*EXERCISE AIM*
The entire listing is to be repeated verbatim.

** THE DATA follows **

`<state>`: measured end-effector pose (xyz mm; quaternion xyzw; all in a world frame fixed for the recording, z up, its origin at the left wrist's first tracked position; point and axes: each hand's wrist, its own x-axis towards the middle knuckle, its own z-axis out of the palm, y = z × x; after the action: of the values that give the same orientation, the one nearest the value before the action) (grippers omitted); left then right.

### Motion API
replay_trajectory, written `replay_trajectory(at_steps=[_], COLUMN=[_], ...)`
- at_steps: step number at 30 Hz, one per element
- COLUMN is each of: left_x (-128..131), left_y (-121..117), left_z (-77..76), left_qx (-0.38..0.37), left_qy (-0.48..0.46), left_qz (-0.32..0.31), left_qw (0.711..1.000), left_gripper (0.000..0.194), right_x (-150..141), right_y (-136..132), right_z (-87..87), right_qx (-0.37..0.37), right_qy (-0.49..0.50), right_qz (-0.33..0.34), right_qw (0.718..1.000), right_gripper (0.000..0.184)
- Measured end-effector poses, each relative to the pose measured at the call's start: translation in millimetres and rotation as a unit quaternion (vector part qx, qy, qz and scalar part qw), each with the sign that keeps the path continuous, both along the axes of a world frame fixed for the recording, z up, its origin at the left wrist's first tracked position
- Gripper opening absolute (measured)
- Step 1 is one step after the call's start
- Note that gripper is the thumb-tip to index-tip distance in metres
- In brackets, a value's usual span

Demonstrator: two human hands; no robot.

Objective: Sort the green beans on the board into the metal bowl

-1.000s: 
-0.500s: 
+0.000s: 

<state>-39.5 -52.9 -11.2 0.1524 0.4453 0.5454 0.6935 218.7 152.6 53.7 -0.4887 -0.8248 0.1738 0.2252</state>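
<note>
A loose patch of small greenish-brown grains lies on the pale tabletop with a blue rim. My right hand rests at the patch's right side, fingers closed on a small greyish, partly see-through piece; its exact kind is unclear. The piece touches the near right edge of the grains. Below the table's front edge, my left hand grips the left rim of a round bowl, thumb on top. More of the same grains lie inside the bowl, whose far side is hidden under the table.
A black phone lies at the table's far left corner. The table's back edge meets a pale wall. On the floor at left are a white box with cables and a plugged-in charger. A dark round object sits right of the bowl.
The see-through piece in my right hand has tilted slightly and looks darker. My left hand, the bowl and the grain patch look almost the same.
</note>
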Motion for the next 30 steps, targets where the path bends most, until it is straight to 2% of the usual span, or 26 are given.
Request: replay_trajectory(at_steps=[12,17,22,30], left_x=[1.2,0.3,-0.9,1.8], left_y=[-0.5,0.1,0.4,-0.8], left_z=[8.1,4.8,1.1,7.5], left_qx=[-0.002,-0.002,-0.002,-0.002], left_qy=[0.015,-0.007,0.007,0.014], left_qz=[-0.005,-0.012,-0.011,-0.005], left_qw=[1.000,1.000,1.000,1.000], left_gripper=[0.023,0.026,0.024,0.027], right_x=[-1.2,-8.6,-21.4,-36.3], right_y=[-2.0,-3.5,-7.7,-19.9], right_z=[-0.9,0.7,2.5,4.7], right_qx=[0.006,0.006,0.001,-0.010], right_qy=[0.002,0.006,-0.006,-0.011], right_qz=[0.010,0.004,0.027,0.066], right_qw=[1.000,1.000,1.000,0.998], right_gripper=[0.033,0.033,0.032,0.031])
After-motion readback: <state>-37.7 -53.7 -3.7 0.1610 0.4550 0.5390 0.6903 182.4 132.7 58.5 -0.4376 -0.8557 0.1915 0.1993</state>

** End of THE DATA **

*THE ANSWER*
`<state>`: measured end-effector pose (xyz mm; quaternion xyzw; all in a world frame fixed for the recording, z up, its origin at the left wrist's first tracked position; point and axes: each hand's wrist, its own x-axis towards the middle knuckle, its own z-axis out of the palm, y = z × x; after the action: of the values that give the same orientation, the one nearest the value before the action) (grippers omitted); left then right.

### Motion API
replay_trajectory, written `replay_trajectory(at_steps=[_], COLUMN=[_], ...)`
- at_steps: step number at 30 Hz, one per element
- COLUMN is each of: left_x (-128..131), left_y (-121..117), left_z (-77..76), left_qx (-0.38..0.37), left_qy (-0.48..0.46), left_qz (-0.32..0.31), left_qw (0.711..1.000), left_gripper (0.000..0.194), right_x (-150..141), right_y (-136..132), right_z (-87..87), right_qx (-0.37..0.37), right_qy (-0.49..0.50), right_qz (-0.33..0.34), right_qw (0.718..1.000), right_gripper (0.000..0.184)
- Measured end-effector poses, each relative to the pose measured at the call's start: translation in millimetres and rotation as a unit quaternion (vector part qx, qy, qz and scalar part qw), each with the sign that keeps the path continuous, both along the axes of a world frame fixed for the recording, z up, its origin at the left wrist's first tracked position
- Gripper opening absolute (measured)
- Step 1 is one step after the call's start
- Note that gripper is the thumb-tip to index-tip distance in metres
- In brackets, a value's usual span

Demonstrator: two human hands; no robot.

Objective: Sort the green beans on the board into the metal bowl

-1.000s: 
-0.500s: 
+0.000s: 

<state>-39.5 -52.9 -11.2 0.1524 0.4453 0.5454 0.6935 218.7 152.6 53.7 -0.4887 -0.8248 0.1738 0.2252</state>
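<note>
A loose patch of small greenish-brown grains lies on the pale tabletop with a blue rim. My right hand rests at the patch's right side, fingers closed on a small greyish, partly see-through piece; its exact kind is unclear. The piece touches the near right edge of the grains. Below the table's front edge, my left hand grips the left rim of a round bowl, thumb on top. More of the same grains lie inside the bowl, whose far side is hidden under the table.
A black phone lies at the table's far left corner. The table's back edge meets a pale wall. On the floor at left are a white box with cables and a plugged-in charger. A dark round object sits right of the bowl.
The see-through piece in my right hand has tilted slightly and looks darker. My left hand, the bowl and the grain patch look almost the same.
</note>
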Motion for the next 30 steps, targets where the path bends most, until it is straight to 2% of the usual span, or 26 are given.
Request: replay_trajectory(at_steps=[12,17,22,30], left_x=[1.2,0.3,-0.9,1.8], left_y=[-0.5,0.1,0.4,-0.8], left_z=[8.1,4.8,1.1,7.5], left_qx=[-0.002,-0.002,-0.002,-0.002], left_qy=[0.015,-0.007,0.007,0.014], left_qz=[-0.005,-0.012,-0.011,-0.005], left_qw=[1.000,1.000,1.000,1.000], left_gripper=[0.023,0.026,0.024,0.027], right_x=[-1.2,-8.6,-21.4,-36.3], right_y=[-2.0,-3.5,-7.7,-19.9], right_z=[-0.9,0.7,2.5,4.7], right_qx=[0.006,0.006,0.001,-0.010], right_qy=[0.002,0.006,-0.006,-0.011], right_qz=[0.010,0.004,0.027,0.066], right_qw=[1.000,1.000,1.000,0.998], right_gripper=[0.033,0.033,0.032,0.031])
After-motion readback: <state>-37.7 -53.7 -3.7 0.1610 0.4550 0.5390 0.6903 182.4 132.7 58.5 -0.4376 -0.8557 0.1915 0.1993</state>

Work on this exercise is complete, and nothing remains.